"""

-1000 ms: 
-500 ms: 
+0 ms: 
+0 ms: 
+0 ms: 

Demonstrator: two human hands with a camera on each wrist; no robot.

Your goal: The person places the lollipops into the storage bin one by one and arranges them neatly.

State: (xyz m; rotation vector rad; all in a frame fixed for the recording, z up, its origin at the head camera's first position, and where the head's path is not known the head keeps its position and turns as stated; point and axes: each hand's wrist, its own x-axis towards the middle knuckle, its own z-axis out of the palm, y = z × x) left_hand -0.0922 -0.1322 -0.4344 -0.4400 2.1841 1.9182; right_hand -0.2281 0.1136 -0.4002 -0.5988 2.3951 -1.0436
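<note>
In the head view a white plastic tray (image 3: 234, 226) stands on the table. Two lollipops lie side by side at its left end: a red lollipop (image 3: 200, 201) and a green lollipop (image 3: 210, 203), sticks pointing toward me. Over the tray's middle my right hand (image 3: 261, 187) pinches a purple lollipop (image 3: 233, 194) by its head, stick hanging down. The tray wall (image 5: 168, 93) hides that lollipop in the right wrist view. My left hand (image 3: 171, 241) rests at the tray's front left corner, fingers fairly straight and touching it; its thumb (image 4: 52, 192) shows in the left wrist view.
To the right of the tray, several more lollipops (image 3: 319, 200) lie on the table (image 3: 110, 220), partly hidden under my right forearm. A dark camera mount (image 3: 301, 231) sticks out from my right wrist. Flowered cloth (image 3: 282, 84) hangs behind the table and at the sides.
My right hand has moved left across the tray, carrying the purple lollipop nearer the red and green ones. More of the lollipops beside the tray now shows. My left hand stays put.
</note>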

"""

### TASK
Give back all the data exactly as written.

### RESPONSE TO THE EXERCISE
-1000 ms: 
-500 ms: 
+0 ms: 
+0 ms: 
+0 ms: 

Demonstrator: two human hands with a camera on each wrist; no robot.

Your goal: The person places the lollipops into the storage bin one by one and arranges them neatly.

State: (xyz m; rotation vector rad; all in a frame fixed for the recording, z up, its origin at the head camera's first position, and where the head's path is not known the head keeps its position and turns as stated; point and axes: each hand's wrist, its own x-axis towards the middle knuckle, its own z-axis out of the palm, y = z × x) left_hand -0.0922 -0.1322 -0.4344 -0.4400 2.1841 1.9182; right_hand -0.2281 0.1136 -0.4002 -0.5988 2.3951 -1.0436
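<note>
In the head view a white plastic tray (image 3: 234, 226) stands on the table. Two lollipops lie side by side at its left end: a red lollipop (image 3: 200, 201) and a green lollipop (image 3: 210, 203), sticks pointing toward me. Over the tray's middle my right hand (image 3: 261, 187) pinches a purple lollipop (image 3: 233, 194) by its head, stick hanging down. The tray wall (image 5: 168, 93) hides that lollipop in the right wrist view. My left hand (image 3: 171, 241) rests at the tray's front left corner, fingers fairly straight and touching it; its thumb (image 4: 52, 192) shows in the left wrist view.
To the right of the tray, several more lollipops (image 3: 319, 200) lie on the table (image 3: 110, 220), partly hidden under my right forearm. A dark camera mount (image 3: 301, 231) sticks out from my right wrist. Flowered cloth (image 3: 282, 84) hangs behind the table and at the sides.
My right hand has moved left across the tray, carrying the purple lollipop nearer the red and green ones. More of the lollipops beside the tray now shows. My left hand stays put.
</note>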

Nothing remains to be added to the answer.